◆ Instructions to follow
Look through the data below. Collect every line where the word "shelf" occurs.

◆ Given information
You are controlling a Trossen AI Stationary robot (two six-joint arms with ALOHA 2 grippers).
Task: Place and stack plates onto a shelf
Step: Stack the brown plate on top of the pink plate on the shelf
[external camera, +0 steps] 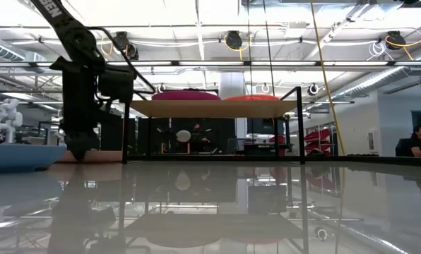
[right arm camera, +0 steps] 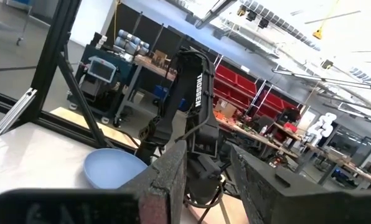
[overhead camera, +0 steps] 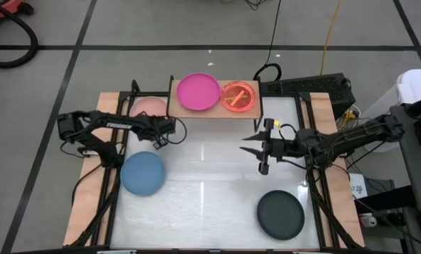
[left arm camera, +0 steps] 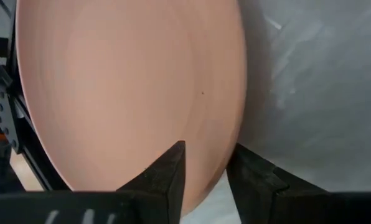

◆ Reply to the task
Task: Place and stack plates onto a shelf
Step: Stack the brown plate on top of the pink plate on the shelf

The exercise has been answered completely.